Que formas uma resposta ao convite de Latour poderia tomar? Uma delas é simplesmente a repetição firme, porém gentil, da verdade para o poder de que uma voz confessional em favor da ciência e de um pensamento baseado em evidências pode ter quando repousa sobre as bases profundas de uma teologia que entende a ciência como um dom e não como uma ameaça. Uma razão pela qual Katharine Hayhoe, a cientista climática texana, é uma defensora tão poderosa nos EUA por levar a sério as mudanças climáticas, é que ela consegue trabalhar de forma explícita por meio de um argumento teológico em prol do cuidado ambiental com aqueles que ressoam com isso, mas cujos compromissos ideológicos são impermeáveis a vozes seculares.

Há mais exemplos de base que demonstram como as comunidades religiosas podem apoiar um compromisso leigo saudável com a ciência. Os movimentos locais podem dissolver parte da alienação e do medo que caracteriza a ciência para muitas pessoas. Em 2010, um grupo de igrejas locais em Leeds, no Reino Unido, decidiu realizar um festival científico comunitário que encorajou as pessoas a compartilhar suas próprias histórias e as de suas famílias, juntamente com os objetos que as acompanharam (de um antigo telescópio a uma placa de circuito de um aparelho de TV à cores que foi construído pelo avô de um residente).
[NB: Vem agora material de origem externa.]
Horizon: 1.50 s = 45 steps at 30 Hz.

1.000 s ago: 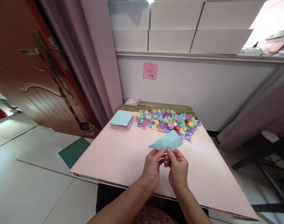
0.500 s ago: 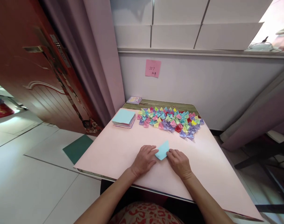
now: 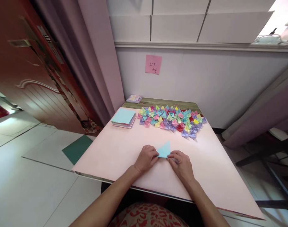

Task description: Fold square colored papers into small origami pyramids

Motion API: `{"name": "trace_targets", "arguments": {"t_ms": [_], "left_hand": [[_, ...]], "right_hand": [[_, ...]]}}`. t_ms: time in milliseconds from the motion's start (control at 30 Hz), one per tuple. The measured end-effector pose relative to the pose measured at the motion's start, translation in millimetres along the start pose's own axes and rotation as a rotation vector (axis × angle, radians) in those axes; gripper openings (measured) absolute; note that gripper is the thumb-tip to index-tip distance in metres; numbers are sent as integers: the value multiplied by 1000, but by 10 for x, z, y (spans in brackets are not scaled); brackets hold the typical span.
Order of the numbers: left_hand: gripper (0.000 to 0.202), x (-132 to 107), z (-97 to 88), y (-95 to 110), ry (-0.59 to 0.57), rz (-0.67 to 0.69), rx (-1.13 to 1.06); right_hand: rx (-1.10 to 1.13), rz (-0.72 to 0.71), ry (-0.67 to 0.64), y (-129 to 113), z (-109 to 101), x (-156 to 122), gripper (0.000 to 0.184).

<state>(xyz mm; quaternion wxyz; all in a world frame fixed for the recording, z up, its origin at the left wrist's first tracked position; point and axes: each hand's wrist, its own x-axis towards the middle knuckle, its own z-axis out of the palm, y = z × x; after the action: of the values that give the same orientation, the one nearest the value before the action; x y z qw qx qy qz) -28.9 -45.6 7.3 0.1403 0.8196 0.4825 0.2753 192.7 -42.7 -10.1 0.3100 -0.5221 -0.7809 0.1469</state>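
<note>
Watching, I judged the blue paper triangle (image 3: pixel 164 149) light, flimsy; left hand (image 3: pixel 146 156) and right hand (image 3: pixel 182 163), half-open, pinned its lower corners, gripping nothing.

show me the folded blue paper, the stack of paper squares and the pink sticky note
folded blue paper (image 3: pixel 165 150), head view, middle of its triangle
stack of paper squares (image 3: pixel 123 116), head view, top blue sheet
pink sticky note (image 3: pixel 153 64), head view, its centre
</note>
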Motion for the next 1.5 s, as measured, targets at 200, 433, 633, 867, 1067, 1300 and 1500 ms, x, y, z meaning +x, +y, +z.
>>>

Um movimento diversificado sob o título geral “Equipando a liderança cristã numa era da ciência” no Reino Unido descobriu uma empatia natural pela ciência como um dom criativo, em vez de uma ameaça à crença, dentro das Igrejas locais (Ver exemplos aqui).

Em nível nacional, nos últimos cinco anos, assistimos a um projeto notável envolvendo líderes seniores da igreja no Reino Unido com questões científicas atuais e seus pesquisadores. Em um país com uma Igreja estabelecida, é essencial que suas vozes no processo político nacional estejam cientificamente informadas e conectadas. Os participantes do workshop, incluindo cientistas sem formação ou prática religiosa, consideraram a combinação de ciência, teologia e liderança comunitária como sendo única e poderosa nas discussões de recursos de caminhos éticos para o futuro, em questões que vão do “fracking” (fraturamento hidráulico) à inteligência artificial.

Uma narrativa relacional para a ciência que fale da necessidade de reconciliar o humano com o material, e que se baseie na sabedoria antiga, contribui para a construção de novos caminhos para um discurso público mais saudável, e um projeto educacional interdisciplinar que seja fiel à história do engajamento humano com a materialidade aparentemente caótica e inumana da natureza, mas cujo futuro deve ser negociado ao lado do nosso. Sem um novo pensamento sobre “ciência e religião”, corremos o risco de perder uma fonte essencial de sabedoria hoje.


Tom McLeish

é professor de filosofia natural no departamento de Física da Universidade de York, no Reino Unido. Ele é o autor de Faith and Wisdom in Science (2014), Let There Be Science (2016) e The Poetry and Music of Science (2019).